## INFORMATION PROVIDED
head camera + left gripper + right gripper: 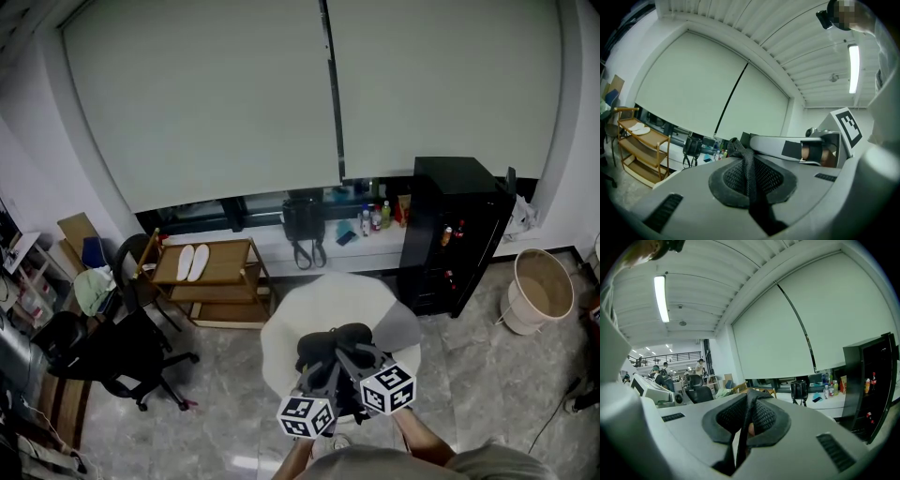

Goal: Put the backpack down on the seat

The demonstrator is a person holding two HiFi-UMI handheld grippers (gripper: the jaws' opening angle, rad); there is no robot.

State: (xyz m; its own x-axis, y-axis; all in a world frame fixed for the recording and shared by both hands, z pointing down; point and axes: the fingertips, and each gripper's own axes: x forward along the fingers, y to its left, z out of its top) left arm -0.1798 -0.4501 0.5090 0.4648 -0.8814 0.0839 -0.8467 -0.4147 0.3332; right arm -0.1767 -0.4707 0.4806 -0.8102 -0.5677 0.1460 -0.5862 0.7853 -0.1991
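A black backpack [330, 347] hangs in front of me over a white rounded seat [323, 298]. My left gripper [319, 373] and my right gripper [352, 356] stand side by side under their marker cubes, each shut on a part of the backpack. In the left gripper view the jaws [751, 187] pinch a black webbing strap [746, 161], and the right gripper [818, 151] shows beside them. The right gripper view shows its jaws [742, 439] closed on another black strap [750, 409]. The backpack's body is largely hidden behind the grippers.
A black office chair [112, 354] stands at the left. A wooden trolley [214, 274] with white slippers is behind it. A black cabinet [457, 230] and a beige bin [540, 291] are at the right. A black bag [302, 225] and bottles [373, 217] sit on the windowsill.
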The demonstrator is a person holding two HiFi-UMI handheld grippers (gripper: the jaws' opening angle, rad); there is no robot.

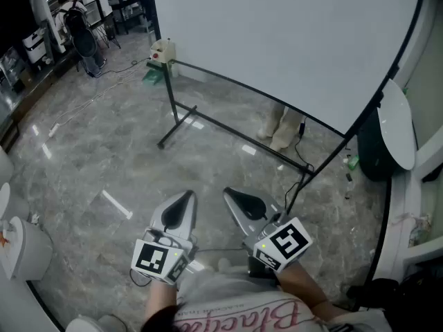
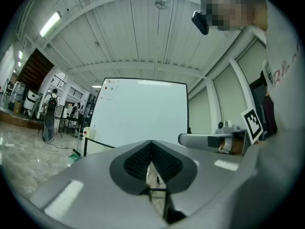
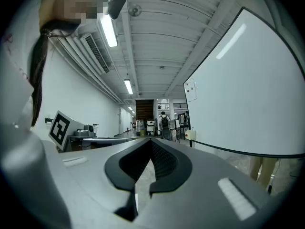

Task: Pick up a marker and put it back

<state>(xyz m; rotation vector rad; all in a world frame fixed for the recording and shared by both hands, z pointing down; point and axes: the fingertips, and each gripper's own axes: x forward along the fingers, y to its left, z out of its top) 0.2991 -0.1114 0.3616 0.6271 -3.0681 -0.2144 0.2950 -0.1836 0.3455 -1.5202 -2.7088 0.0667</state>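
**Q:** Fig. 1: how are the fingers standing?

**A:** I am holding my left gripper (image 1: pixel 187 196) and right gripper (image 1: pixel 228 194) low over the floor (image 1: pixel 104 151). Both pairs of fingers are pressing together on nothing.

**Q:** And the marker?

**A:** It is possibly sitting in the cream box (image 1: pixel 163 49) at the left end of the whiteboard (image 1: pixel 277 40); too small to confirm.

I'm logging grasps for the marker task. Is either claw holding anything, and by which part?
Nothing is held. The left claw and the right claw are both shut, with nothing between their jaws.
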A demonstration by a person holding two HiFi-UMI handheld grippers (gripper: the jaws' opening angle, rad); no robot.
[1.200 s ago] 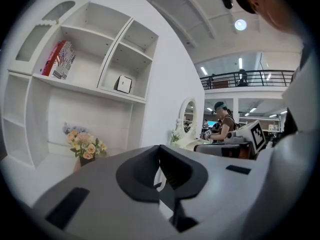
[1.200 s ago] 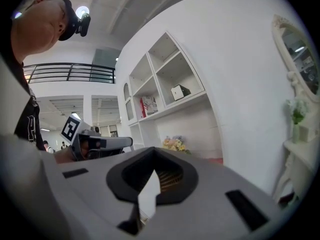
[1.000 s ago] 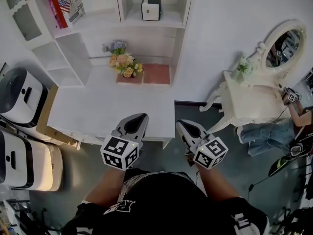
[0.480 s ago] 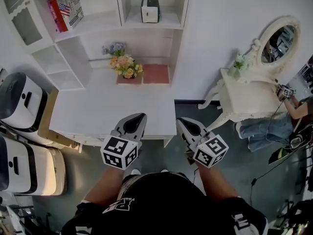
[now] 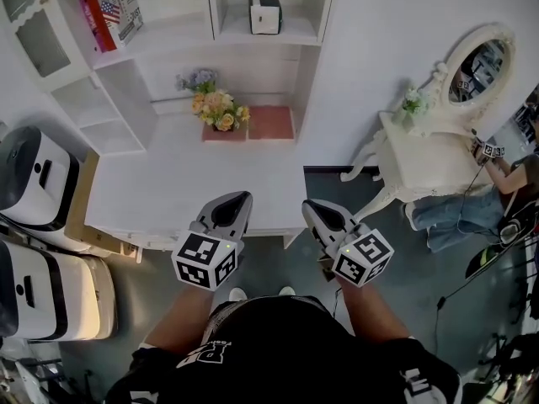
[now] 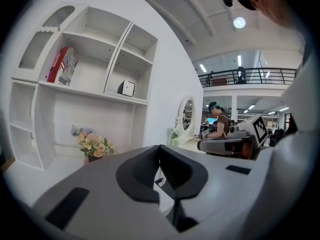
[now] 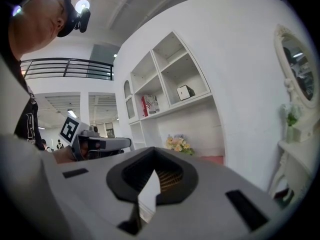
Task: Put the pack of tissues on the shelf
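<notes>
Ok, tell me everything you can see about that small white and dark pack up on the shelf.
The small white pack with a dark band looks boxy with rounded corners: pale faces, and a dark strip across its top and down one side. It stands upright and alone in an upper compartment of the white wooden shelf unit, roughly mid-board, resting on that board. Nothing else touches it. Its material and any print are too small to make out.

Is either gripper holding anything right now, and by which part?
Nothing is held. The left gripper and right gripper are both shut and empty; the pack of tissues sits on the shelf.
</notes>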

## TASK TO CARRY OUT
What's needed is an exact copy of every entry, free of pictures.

## EXPECTED ANSWER
head camera + left gripper + right gripper: 

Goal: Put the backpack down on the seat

The demonstrator is a person holding two HiFi-UMI handheld grippers (gripper: the jaws' opening angle, rad); there is no robot.

State: (xyz m; its own x-axis, y-axis; all in a world frame fixed for the recording and shared by both hands, z pointing down; point and axes: the fingertips, and each gripper's own axes: x forward along the fingers, y to its left, z out of its top) left arm -0.1798 -0.4501 0.5090 0.4648 -0.8814 0.0839 -0.8467 -0.4147 0.3332; right arm -0.1767 -0.4707 0.4806 -0.8102 -0.5677 0.1460 -0.5862 0.7853 -0.1991
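A black backpack [330, 347] hangs in front of me over a white rounded seat [323, 298]. My left gripper [319, 373] and my right gripper [352, 356] stand side by side under their marker cubes, each shut on a part of the backpack. In the left gripper view the jaws [751, 187] pinch a black webbing strap [746, 161], and the right gripper [818, 151] shows beside them. The right gripper view shows its jaws [742, 439] closed on another black strap [750, 409]. The backpack's body is largely hidden behind the grippers.
A black office chair [112, 354] stands at the left. A wooden trolley [214, 274] with white slippers is behind it. A black cabinet [457, 230] and a beige bin [540, 291] are at the right. A black bag [302, 225] and bottles [373, 217] sit on the windowsill.
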The demonstrator is a person holding two HiFi-UMI handheld grippers (gripper: the jaws' opening angle, rad); there is no robot.


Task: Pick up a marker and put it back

<state>(xyz m; rotation vector rad; all in a world frame fixed for the recording and shared by both hands, z pointing down; point and axes: the fingertips, and each gripper's own axes: x forward along the fingers, y to its left, z out of its top) 0.2991 -0.1114 0.3616 0.6271 -3.0681 -0.2144 0.2950 -0.1836 0.3455 -1.5202 -2.7088 0.0667</state>
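**Q:** Fig. 1: how are the fingers standing?

**A:** I am holding my left gripper (image 1: pixel 187 196) and right gripper (image 1: pixel 228 194) low over the floor (image 1: pixel 104 151). Both pairs of fingers are pressing together on nothing.

**Q:** And the marker?

**A:** It is possibly sitting in the cream box (image 1: pixel 163 49) at the left end of the whiteboard (image 1: pixel 277 40); too small to confirm.

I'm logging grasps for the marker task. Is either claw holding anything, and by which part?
Nothing is held. The left claw and the right claw are both shut, with nothing between their jaws.
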A demonstration by a person holding two HiFi-UMI handheld grippers (gripper: the jaws' opening angle, rad); no robot.
[1.200 s ago] 
[1.200 s ago] 
[1.000 s ago] 
[0.480 s ago] 
[now] 
[now] 
[now] 
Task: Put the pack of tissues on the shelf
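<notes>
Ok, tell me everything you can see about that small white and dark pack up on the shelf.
The small white pack with a dark band looks boxy with rounded corners: pale faces, and a dark strip across its top and down one side. It stands upright and alone in an upper compartment of the white wooden shelf unit, roughly mid-board, resting on that board. Nothing else touches it. Its material and any print are too small to make out.

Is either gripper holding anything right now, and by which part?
Nothing is held. The left gripper and right gripper are both shut and empty; the pack of tissues sits on the shelf.
</notes>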

Nothing more belongs to this answer.